Pero los dichos de Bullrich podrían tener consecuencia futura. En su voto, que confirmó el procesamiento de Guerrero el camarista Boico fue más allá y reclamó que se profundice la investigación sobre la cadena de mando del operativo represivo: el diseño del procedimiento, la transmisión de órdenes y la supervisión del accionar de las fuerzas, entonces a cargo de Bullrich. “Los hechos que aquí se investigan exigen una profundización relativa a las eventuales responsabilidades de las autoridades a cargo del operativo”, sostuvo.

La Cámara también incorporó una mirada alineada con los estándares internacionales de derechos humanos, al remarcar que el episodio ocurrió en el marco de una protesta social, un derecho humano central para la democracia, y que el uso de la fuerza estatal debe analizarse desde una lógica de protección de derechos y no de neutralización del conflicto social.

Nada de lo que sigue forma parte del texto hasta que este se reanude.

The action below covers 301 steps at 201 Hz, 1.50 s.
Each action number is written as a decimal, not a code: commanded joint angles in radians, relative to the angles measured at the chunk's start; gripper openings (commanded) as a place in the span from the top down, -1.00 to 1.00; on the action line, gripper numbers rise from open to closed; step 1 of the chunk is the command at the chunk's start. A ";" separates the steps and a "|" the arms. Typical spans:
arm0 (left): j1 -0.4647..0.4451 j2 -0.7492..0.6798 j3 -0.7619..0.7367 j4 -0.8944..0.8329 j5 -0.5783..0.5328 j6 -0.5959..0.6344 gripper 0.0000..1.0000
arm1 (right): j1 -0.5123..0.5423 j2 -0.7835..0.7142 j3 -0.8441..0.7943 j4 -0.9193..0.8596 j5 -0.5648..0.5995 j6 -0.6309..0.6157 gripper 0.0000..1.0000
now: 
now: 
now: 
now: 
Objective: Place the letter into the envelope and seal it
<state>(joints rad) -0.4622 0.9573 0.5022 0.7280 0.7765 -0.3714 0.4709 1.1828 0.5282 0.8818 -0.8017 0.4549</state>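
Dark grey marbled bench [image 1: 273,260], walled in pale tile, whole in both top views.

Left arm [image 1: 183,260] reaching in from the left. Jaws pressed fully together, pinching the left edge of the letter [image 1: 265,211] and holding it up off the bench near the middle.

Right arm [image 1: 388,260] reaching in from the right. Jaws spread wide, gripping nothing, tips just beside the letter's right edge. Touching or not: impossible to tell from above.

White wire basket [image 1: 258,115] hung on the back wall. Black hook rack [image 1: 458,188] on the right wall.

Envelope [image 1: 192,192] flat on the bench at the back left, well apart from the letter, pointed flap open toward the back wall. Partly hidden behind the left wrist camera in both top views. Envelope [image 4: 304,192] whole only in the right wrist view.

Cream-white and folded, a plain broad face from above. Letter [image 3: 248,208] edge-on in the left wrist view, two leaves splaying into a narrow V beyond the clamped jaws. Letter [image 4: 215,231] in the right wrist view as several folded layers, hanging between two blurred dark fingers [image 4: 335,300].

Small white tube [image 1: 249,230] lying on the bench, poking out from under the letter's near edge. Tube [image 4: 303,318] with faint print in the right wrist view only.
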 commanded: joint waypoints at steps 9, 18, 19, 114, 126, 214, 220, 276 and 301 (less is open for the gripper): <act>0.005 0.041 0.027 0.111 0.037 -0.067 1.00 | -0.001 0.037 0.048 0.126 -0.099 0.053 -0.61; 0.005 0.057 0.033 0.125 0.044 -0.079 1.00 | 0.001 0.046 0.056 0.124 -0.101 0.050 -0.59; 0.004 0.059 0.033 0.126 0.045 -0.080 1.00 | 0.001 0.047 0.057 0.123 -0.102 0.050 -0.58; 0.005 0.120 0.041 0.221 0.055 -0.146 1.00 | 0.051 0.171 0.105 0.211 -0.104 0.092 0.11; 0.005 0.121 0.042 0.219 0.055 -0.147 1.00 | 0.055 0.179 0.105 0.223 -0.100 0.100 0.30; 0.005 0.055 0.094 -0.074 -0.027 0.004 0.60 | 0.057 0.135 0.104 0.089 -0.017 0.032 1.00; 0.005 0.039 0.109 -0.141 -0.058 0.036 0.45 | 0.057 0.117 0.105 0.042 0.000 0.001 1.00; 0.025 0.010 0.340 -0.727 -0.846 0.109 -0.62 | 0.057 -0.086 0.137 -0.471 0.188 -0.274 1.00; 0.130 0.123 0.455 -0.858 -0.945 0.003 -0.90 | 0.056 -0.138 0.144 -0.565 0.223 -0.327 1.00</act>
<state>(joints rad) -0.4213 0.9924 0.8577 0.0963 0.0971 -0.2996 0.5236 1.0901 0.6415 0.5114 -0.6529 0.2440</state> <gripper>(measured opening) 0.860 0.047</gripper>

La marcha frente al Congreso había sido convocada por jubilados, y se desarrollaba cuando las fuerzas de seguridad, entre ellas Gendarmería, Policía Federal y Policía de la Ciudad, respondieron con gases lacrimógenos, balas de goma y camiones hidrantes.

La represión dejó gravemente herido a Grillo, pero también a Jonathan Navarro, que perdió la visión de un ojo por un impacto de una bala de goma por parte de un miembro de la Prefectura, que también está procesado. En estos meses Grillo conoció de a poco lo que le sucedió: su familia le contó a demanda los hechos del 12 de marzo pasado y vio con amigos el video del Mapa de la Policía que reconstruyó el tiro que recibió. Ahora está enfocado en su recuperación médica y pendiente de cómo se resuelva finalmente el destino judicial de su agresor. A menos un año, como él le dijo a su padre, “va todo muy rápido”.